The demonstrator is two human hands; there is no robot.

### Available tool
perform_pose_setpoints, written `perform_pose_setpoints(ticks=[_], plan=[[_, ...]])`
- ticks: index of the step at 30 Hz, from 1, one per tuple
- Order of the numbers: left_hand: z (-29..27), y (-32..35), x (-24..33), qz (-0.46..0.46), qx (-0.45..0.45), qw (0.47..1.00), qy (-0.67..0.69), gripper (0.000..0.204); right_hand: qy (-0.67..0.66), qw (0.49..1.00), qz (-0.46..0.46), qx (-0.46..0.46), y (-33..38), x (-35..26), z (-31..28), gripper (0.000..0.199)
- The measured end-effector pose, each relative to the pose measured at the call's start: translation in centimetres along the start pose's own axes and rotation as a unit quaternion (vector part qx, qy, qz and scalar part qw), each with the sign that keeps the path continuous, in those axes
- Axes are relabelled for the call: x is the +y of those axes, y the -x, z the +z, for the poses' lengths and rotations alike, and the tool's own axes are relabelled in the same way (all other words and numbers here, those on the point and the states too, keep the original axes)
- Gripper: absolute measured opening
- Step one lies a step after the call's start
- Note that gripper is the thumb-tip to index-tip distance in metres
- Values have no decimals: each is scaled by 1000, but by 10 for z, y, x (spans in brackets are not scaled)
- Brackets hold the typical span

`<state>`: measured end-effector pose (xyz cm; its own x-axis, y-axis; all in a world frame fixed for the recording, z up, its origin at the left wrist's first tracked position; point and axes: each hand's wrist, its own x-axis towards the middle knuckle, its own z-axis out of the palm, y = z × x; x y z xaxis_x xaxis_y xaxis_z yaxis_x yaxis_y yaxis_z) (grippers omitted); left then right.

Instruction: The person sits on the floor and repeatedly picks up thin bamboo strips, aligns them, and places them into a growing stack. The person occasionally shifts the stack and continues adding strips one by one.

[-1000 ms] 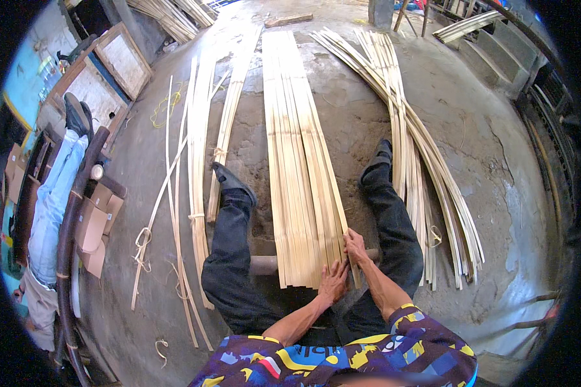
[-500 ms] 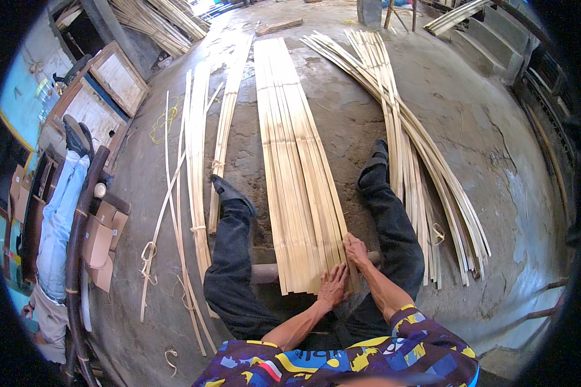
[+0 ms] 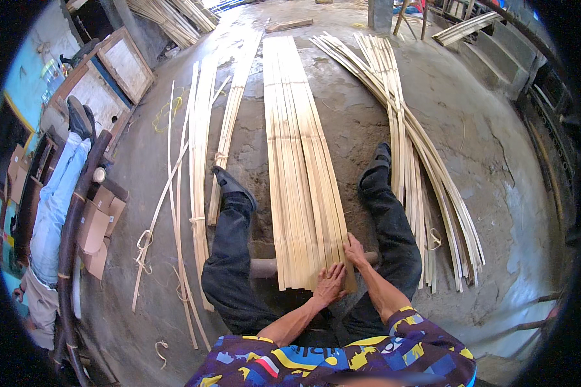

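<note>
A long row of pale bamboo slats [image 3: 297, 187] lies side by side between my outstretched legs, its near end close to my lap. My left hand [image 3: 330, 284] rests on the near end of the slats, fingers spread and lying flat. Just beyond it, my right hand [image 3: 355, 250] grips the outermost slat at the row's right edge, its fingers partly hidden by the hand itself. Under the near part of the slats runs a round log [image 3: 263, 267], crosswise between my legs.
Loose and tied bamboo strips [image 3: 200, 187] lie to the left. A crossed pile of strips [image 3: 426, 174] is on the right. Another person in light blue jeans [image 3: 61, 200] is at the far left, near a dark pole [image 3: 74, 226] and cardboard box [image 3: 100, 226]. Steps [image 3: 497, 58] rise at the back right.
My view has tilted and shifted slightly. Both hands stay at the near right corner of the bamboo slats, with hardly any movement against them.
</note>
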<state>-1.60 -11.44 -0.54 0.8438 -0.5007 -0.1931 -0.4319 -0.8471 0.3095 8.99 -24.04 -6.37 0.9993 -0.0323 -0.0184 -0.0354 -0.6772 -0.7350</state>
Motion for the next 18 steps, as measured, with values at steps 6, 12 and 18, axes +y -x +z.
perform_pose_setpoints(ticks=[6,12,18], plan=[[8,1,-6,17,21,999,-41,77,-75,982,142,-101,-5,-19,-18,39],[9,-1,-2,13,27,999,-20,80,-101,965,201,-137,-4,-16,-22,40],[1,-3,1,-7,14,1000,12,82,9,1000,-3,-21,0,-2,-9,44]])
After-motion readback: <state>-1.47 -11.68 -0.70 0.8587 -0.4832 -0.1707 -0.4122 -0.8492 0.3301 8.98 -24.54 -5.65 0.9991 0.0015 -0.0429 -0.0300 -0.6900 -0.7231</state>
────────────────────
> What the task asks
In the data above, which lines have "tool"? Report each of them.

> Solved exercise
### Available tool
- Axes are relabelled for the call: x is the +y of those axes, y the -x, z the +z, for the poses' lengths and rotations alike, and the tool's own axes are relabelled in the same way (all other words and numbers here, those on the point and the states too, keep the original axes)

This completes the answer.